ANNANDALE-ON-HUDSON, N.Y.—Three exhibitions of contemporary art, eXhibition3, will be on view at the Center for Curatorial Studies at Bard College from Sunday, February 2, to Sunday, February 23. Curated by first-year students in the Center's graduate program, the exhibitions will present works from the Marieluise Hessel Collection, on permanent loan to the Center. An opening reception will be held on Sunday, February 2, from 1:00 to 4:00 p.m. Both the exhibition and the reception are open to the public without charge.
"Why do we save photographs?" is the question posed by the curators of Framing the Real. "We cherish our snapshots of loved ones, newspaper photos of national events, and pictures of spaces we've visited or lived in. Photographs trigger a memory of something or someone that we never want to forget." The exhibition shows the work of artists who question our reliance on photographs as a way to capture the "true" version of an event or a person. Whether a photograph by a young, up-and-coming artist like Nikki S. Lee or a painting by Gerhard Richter, all the works enjoin the viewer to see and to think about the photograph itself and whether it succeeds in portraying reality. The exhibition is curated by Stacey Allan, Claire Barliant, Mary Katherine Matalon, Ryan Rice, and Yasmil Raymond Ventura.

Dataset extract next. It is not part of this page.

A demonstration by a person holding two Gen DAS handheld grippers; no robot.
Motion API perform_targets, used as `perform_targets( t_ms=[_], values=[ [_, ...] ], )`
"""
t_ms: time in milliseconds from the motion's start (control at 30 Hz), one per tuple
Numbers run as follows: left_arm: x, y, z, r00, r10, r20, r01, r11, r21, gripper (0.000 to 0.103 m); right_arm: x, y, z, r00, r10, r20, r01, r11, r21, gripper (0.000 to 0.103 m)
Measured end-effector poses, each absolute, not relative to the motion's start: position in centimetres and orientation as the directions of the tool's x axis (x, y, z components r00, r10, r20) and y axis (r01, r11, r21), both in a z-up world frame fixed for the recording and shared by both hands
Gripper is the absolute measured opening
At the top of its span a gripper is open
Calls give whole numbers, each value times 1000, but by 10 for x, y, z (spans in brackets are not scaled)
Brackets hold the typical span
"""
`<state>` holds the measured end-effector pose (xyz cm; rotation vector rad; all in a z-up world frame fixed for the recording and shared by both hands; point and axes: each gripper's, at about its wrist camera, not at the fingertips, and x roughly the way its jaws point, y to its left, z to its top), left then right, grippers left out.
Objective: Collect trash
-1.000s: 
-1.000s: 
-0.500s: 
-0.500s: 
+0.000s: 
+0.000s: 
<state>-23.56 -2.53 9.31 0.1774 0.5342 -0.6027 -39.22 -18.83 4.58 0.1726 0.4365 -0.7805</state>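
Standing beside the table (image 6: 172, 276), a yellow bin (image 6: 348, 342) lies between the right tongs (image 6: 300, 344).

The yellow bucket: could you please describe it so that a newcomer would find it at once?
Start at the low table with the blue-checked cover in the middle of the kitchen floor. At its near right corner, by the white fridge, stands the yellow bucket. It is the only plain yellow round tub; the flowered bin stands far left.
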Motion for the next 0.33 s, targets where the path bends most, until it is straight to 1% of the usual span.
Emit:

Awakenings assembles powerful and provocative images that question the nature of purity, innocence, and development. The artists revisit childhood rituals or symbols through many different approaches, at times playful and alluring, at times ambiguous and reflective. The works examine how a child's life is punctuated by a succession of moments of sexual awakening that will reverberate throughout adulthood. The exhibition is curated by Dave Delcambre, Joanna Montoya, Prudence Peiffer, Aubrey Reeves, Pascal Spengemann, and Elizabeth Zechella.
Instructure investigates the notion of the body as a "learning machine." Through the works of Bruce Nauman, Vito Acconci, Valie Export, Mel Bochner, and others, the exhibition explores how physical, architectural, and societal impositions become engrained in human consciousness through the medium of the body, often without the mind being conscious of the process. The exhibition proposes that codes and messages become effective only when they circulate through the body: instructions, expectations, prescriptions, and structures (both spatial and societal) do not need to be imposed, simply experienced. The exhibition is curated by Tairone Bastien, Mayumi Hirano, Caroline Knebelsberger, Steven Matijcio, and Yasmine Nessah.
The Center for Curatorial Studieswas founded in 1990 by Marieluise Hessel and Richard Black as a center for the study of late-20th-century art. It offers an innovative, interdisciplinary graduate program in the curating and criticism of contemporary art. In the 10 years since its founding, the graduate program has trained more than 100 professionals, who hold curatorial positions in museums, galleries, and other exhibition spaces around the world. In addition, the Center museum houses the Marieluise Hessel Collection of more than 1,400 paintings, sculptures, works on paper, artists' books, and videotapes, as well as a library of more than 14,000 books, exhibition catalogues, and artist files. The Center museum presents a changing exhibition program focused on innovative curatorial practice in its 9,500-square-foot exhibition space.
Programs at the Center, including the first-year exhibitions, are supported by the Friends of the Center for Curatorial Studies and by the Center’s annual benefit for student scholarships and exhibitions.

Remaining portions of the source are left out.